Les équipes de Quartz viennent-elles d’accoucher d’un simple balon d’essai ? L’initiative est en tout cas solidement menée, avec une poignée de rédacteurs chargés de nourrir l’expérience au quotidien. Car contrairement aux apparences, tout est bien écrit « à la main ». A l’heure où la messagerie et les assistants personnels semble être le next-big-thing dans la Silicon Valley (à l’instar du super-projet M de Facebook), il sera intéressant d’observer les retours des utilisateurs.
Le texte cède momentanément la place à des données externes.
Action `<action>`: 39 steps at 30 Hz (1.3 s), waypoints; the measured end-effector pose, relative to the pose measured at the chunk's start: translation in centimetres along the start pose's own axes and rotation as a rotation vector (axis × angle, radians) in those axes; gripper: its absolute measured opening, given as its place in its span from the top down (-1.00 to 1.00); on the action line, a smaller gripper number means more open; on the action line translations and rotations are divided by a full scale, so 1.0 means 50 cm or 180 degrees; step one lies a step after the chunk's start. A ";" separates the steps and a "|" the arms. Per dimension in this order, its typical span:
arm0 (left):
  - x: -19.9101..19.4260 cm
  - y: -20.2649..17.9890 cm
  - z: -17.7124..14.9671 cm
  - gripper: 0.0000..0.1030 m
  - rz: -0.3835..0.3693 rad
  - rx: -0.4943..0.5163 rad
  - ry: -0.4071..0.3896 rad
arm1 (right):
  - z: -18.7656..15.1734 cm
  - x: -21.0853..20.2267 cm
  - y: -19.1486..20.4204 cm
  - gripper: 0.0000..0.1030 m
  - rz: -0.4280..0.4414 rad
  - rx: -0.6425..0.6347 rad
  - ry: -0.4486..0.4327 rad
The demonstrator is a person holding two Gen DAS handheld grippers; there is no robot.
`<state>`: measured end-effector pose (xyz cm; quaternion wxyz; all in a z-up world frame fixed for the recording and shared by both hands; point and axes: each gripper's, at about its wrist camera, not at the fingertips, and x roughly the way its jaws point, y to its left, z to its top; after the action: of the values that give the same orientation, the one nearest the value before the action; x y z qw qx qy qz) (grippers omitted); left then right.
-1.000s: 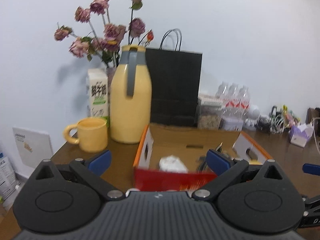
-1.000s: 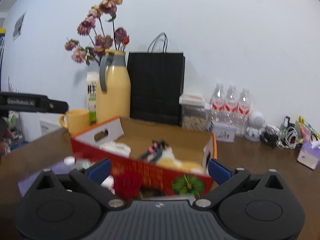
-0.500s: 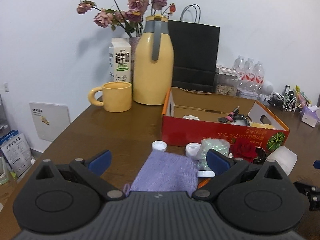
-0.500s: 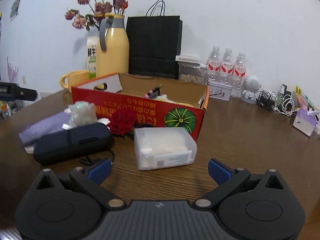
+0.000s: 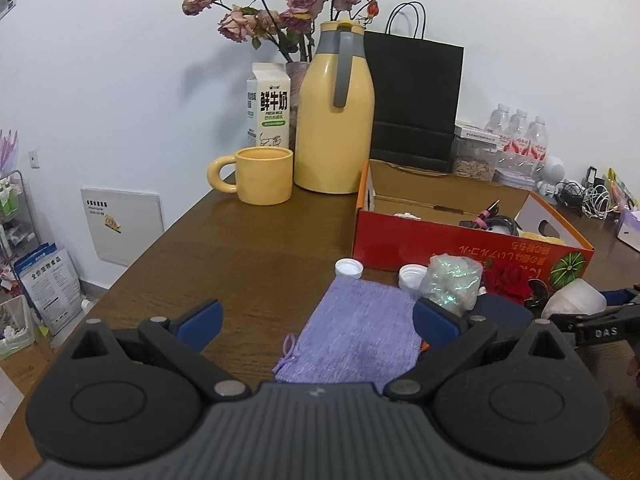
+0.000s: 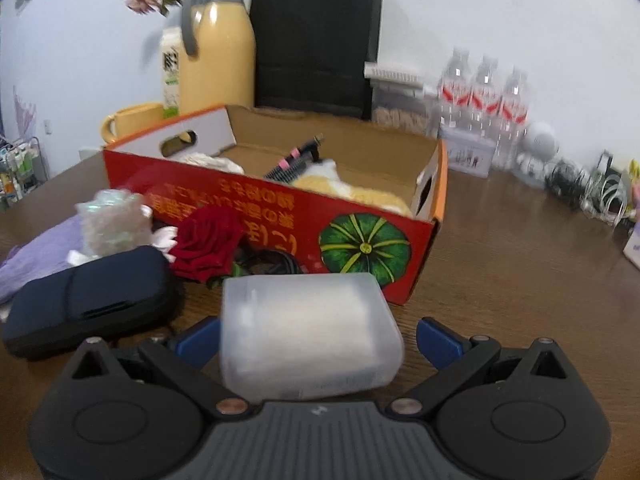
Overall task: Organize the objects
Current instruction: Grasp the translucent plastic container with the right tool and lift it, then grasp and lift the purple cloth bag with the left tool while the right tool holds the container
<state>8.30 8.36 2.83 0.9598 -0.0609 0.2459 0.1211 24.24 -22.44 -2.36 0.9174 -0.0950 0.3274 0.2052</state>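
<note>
An open red cardboard box [image 5: 460,246] with a pumpkin print [image 6: 280,208] holds a few items. In front of it lie a purple cloth [image 5: 356,332], two white caps [image 5: 349,268], an iridescent bag [image 5: 452,280], a red rose [image 6: 208,240] and a dark zip case [image 6: 88,296]. My left gripper [image 5: 316,320] hangs open over the near end of the cloth, holding nothing. My right gripper [image 6: 318,339] is open, with a translucent plastic box [image 6: 308,332] lying between its fingers; I see no squeeze on it.
Behind the red box stand a yellow jug [image 5: 336,120], a yellow mug [image 5: 262,176], a milk carton [image 5: 270,104] and a black paper bag [image 5: 416,100]. Water bottles [image 6: 484,92] and cables [image 6: 592,188] are at the back right. The table's left edge [image 5: 132,264] drops to floor clutter.
My right gripper has moved forward so the translucent box now sits between its fingers. My left gripper has drawn back slightly over the purple cloth.
</note>
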 end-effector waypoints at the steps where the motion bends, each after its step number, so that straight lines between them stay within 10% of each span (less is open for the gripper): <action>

Les premières réactions sont, semble-t-il, très positives.

Reste une inconnue habituelle : comment monétiser ce genre d’initiative à long-terme ? Gratuite, l’application est pour l’instant sponsorisée par la marque automobile Mini, avec un interstitiel unique qui s’intègre relativement bien dans l’interface. Difficile de savoir si les annonceurs seront prêts à payer le prix fort, en dépit des très bons résultats de Quartz auprès des cibles d’audience premium.

Avec une telle maîtrise d’exécution et un temps d’avance sur la concurrence, on peut toutefois faire confiance à Quartz pour faire bouger les lignes de l’info sur mobile.